Let's build **K-Means Clustering from scratch using NumPy**, step by step.

---

## 🧠 What is K-Means?

**K-Means Clustering** is an **unsupervised learning algorithm** that partitions data into **K clusters**, where each data point belongs to the cluster with the nearest mean.

---

## 🧾 Step-by-Step Plan

1. Initialize K cluster centroids (randomly)
2. Assign each point to the nearest centroid
3. Recompute centroids as the mean of assigned points
4. Repeat steps 2–3 until centroids don’t change (or max iterations reached)

---

## ✅ NumPy Implementation

In [None]:
import numpy as np

class KMeans:
    def __init__(self, k=2, max_iters=100, tol=1e-4):
        self.k = k
        self.max_iters = max_iters
        self.tol = tol  # convergence tolerance

    def fit(self, X):
        self.X = np.array(X)
        n_samples, n_features = self.X.shape

        # 1. Randomly initialize centroids by selecting K random data points
        random_indices = np.random.choice(n_samples, self.k, replace=False)
        self.centroids = self.X[random_indices]

        for i in range(self.max_iters):
            # 2. Assign each point to the closest centroid
            self.clusters = self._create_clusters(self.centroids)

            # 3. Recompute centroids
            new_centroids = self._calculate_new_centroids(self.clusters)

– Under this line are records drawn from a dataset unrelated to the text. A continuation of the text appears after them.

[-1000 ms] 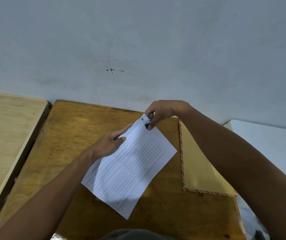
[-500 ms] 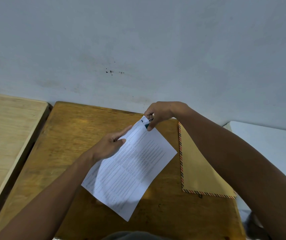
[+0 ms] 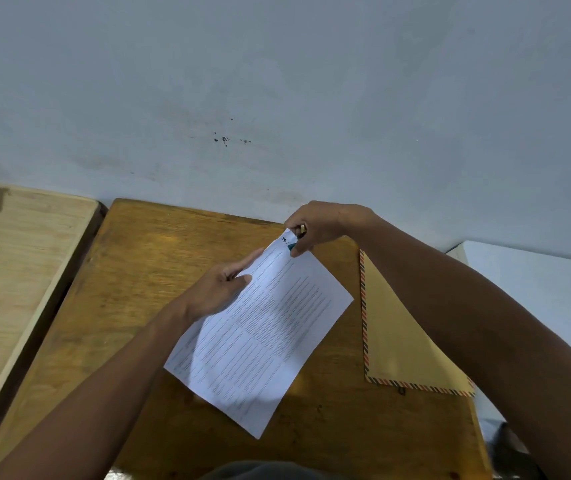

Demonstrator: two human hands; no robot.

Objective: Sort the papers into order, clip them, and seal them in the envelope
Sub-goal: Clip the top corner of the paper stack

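Observation:
A stack of white printed papers (image 3: pixel 263 334) lies tilted over the brown wooden desk (image 3: pixel 145 271), its far corner raised. My left hand (image 3: pixel 220 289) grips the stack's left edge, thumb on top. My right hand (image 3: pixel 318 226) pinches the far top corner, where a small green clip (image 3: pixel 291 247) shows between its fingers and the paper. A brown envelope (image 3: pixel 394 341) with a red-and-black striped border lies flat to the right, partly hidden under my right forearm.
A pale wooden table (image 3: pixel 17 271) stands to the left, across a narrow gap. A white surface (image 3: pixel 533 292) sits to the right. A grey-blue wall (image 3: pixel 277 98) rises directly behind the desk's far edge.
Both hands and the papers have hardly moved; my right hand's fingers have shifted slightly on the clip at the top corner.

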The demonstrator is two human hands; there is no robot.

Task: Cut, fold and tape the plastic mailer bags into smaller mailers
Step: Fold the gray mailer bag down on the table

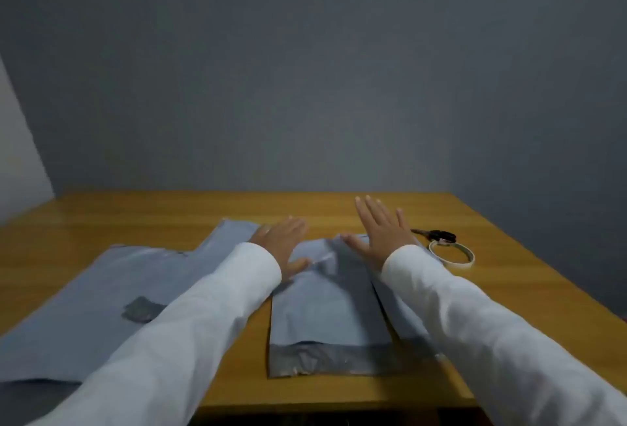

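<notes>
Both hands lie flat, fingers straight: left hand (283,244) and right hand (380,232) press the folded mailer's (325,310) far edge; bare tabletop (169,208) lies beyond them.

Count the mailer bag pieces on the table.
3, as far as I can tell: a large bag at left, a narrow folded piece in the centre, and a strip along its right edge. Sleeves may hide more.

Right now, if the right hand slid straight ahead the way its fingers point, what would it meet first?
Probably nothing: the right hand points up-table over bare table toward the wall; scissors and tape roll lie off to its right.
</notes>
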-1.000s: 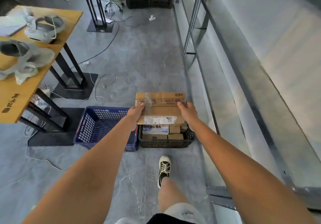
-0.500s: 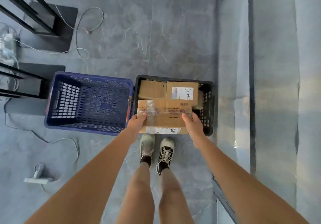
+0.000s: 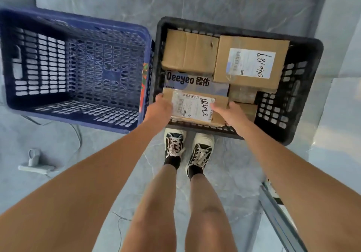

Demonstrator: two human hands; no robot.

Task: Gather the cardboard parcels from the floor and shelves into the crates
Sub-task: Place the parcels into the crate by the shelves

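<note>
A flat cardboard parcel with a white shipping label lies low inside the black crate, at its near edge. My left hand grips the parcel's left end and my right hand grips its right end. Beneath and beyond it in the crate are a printed "Deeyeo" box, a plain cardboard parcel and a larger labelled parcel. The blue crate stands to the left, touching the black one, with nothing inside.
My two feet in dark canvas shoes stand just in front of the black crate. A white power strip and cables lie on the grey floor at left. A metal shelf rail runs along the lower right.
I have bent down closer over the crates. The parcel has turned label-up and dropped from above the black crate's near rim to inside it.
</note>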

            # 4. Check for convergence
            diff = np.linalg.norm(self.centroids - new_centroids)
            if diff < self.tol:
                break

            self.centroids = new_centroids

    def _create_clusters(self, centroids):
        clusters = [[] for _ in range(self.k)]
        for idx, point in enumerate(self.X):
            closest_idx = self._closest_centroid(point, centroids)
            clusters[closest_idx].append(idx)
        return clusters

    def _closest_centroid(self, point, centroids):
        distances = [np.linalg.norm(point - centroid) for centroid in centroids]
        return np.argmin(distances)

    def _calculate_new_centroids(self, clusters):
        centroids = np.zeros((self.k, self.X.shape[1]))
        for cluster_idx, cluster in enumerate(clusters):
            if cluster:  # avoid division by zero
                cluster_points = self.X[cluster]
                centroids[cluster_idx] = np.mean(cluster_points, axis=0)
        return centroids

    def predict(self, X):
        X = np.array(X)
        return np.array([self._closest_centroid(x, self.centroids) for x in X])

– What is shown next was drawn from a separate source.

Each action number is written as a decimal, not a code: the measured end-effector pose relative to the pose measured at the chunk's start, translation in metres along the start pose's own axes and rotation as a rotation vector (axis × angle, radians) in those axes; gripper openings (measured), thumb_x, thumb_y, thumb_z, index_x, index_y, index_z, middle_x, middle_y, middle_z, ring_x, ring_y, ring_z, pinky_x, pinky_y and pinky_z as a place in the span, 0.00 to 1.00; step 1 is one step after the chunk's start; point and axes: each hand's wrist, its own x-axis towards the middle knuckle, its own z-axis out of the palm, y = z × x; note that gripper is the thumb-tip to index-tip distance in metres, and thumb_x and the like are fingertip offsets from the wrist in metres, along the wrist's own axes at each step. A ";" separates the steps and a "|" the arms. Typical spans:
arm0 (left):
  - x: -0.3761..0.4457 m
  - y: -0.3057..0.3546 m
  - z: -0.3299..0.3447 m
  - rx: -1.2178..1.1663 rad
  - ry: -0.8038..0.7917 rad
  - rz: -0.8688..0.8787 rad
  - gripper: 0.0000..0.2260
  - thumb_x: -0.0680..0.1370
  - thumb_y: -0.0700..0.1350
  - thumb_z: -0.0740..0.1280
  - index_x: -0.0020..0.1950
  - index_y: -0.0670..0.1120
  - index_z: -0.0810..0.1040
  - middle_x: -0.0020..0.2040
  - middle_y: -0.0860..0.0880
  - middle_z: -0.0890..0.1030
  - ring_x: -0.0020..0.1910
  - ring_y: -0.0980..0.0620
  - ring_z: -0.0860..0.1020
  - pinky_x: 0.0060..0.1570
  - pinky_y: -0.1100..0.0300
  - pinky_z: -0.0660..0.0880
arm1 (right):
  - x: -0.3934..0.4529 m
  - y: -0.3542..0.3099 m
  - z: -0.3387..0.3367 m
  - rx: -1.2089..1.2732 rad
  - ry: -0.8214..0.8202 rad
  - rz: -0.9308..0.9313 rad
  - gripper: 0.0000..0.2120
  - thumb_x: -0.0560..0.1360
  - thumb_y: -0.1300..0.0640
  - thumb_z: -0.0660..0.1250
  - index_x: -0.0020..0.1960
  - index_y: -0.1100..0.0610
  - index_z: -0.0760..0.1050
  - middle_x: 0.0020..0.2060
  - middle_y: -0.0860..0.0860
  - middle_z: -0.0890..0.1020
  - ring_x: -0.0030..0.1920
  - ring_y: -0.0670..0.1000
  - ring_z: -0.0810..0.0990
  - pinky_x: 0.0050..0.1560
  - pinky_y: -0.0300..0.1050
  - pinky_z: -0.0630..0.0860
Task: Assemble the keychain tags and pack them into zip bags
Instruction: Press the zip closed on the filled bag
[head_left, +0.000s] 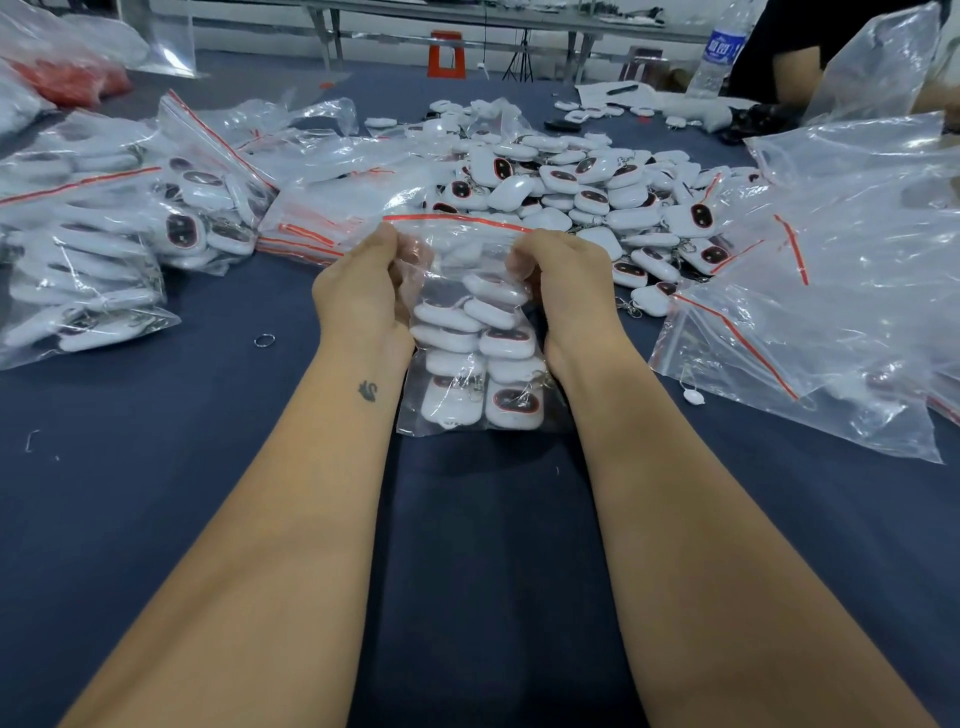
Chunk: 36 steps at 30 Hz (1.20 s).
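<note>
Head view: left hand (363, 283) and right hand (558, 283) pinch a filled zip bag (475, 358) at centre frame; filled bags (104, 234) lie left, loose tags (571, 182) remain unpacked above.

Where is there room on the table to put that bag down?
Bare blue cloth lies near the person, beside both forearms. Farther back it is crowded: packed bags left, loose tags behind, empty bags right.

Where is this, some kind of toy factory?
Probably a small packing workshop. A big pile of white keychain tags covers the blue table, filled zip bags lie beside it, and both hands hold another bag.
</note>
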 end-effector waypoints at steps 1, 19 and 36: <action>0.000 0.000 0.000 -0.002 0.004 -0.007 0.14 0.80 0.39 0.66 0.34 0.41 0.77 0.25 0.49 0.79 0.24 0.54 0.77 0.29 0.63 0.77 | 0.000 0.000 0.000 -0.005 -0.019 -0.009 0.09 0.71 0.66 0.64 0.33 0.58 0.72 0.29 0.51 0.72 0.32 0.48 0.67 0.33 0.37 0.66; -0.003 -0.002 0.002 0.125 -0.139 0.059 0.08 0.78 0.39 0.70 0.38 0.42 0.80 0.32 0.49 0.83 0.31 0.54 0.80 0.36 0.60 0.80 | 0.003 0.007 -0.001 -0.058 -0.117 -0.056 0.04 0.76 0.63 0.68 0.46 0.62 0.81 0.41 0.56 0.82 0.42 0.51 0.79 0.51 0.51 0.80; -0.012 -0.002 0.001 0.348 -0.358 0.070 0.11 0.73 0.36 0.74 0.54 0.37 0.80 0.39 0.47 0.85 0.36 0.53 0.83 0.35 0.62 0.79 | 0.001 0.004 0.000 -0.122 -0.042 -0.138 0.06 0.73 0.63 0.69 0.39 0.55 0.79 0.34 0.48 0.81 0.39 0.49 0.79 0.49 0.49 0.79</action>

## 🧪 Example: Running KMeans

In [None]:
# Example 2D data
X = np.array([
    [1, 2], [2, 1], [3, 1],
    [8, 8], [9, 8], [10, 9]
])

kmeans = KMeans(k=2)
kmeans.fit(X)

print("Final centroids:")
print(kmeans.centroids)

print("\nCluster assignments:")
print(kmeans.predict(X))

## 🧠 Key Points

| Step           | Description                                                         |
| -------------- | ------------------------------------------------------------------- |
| Initialization | Pick K random data points as centroids                              |
| Assignment     | Use Euclidean distance to assign each point to the closest centroid |
| Update         | For each cluster, set new centroid as the mean of assigned points   |
| Repeat         | Until centroids stop changing (within tolerance `tol`)              |

---

## 🔍 Notes

* **Non-deterministic**: Random initialization can lead to different results — use `np.random.seed(...)` for reproducibility.
* You can improve it using **KMeans++ initialization** (for better initial centroids).
* Works well when clusters are **spherical and well-separated**.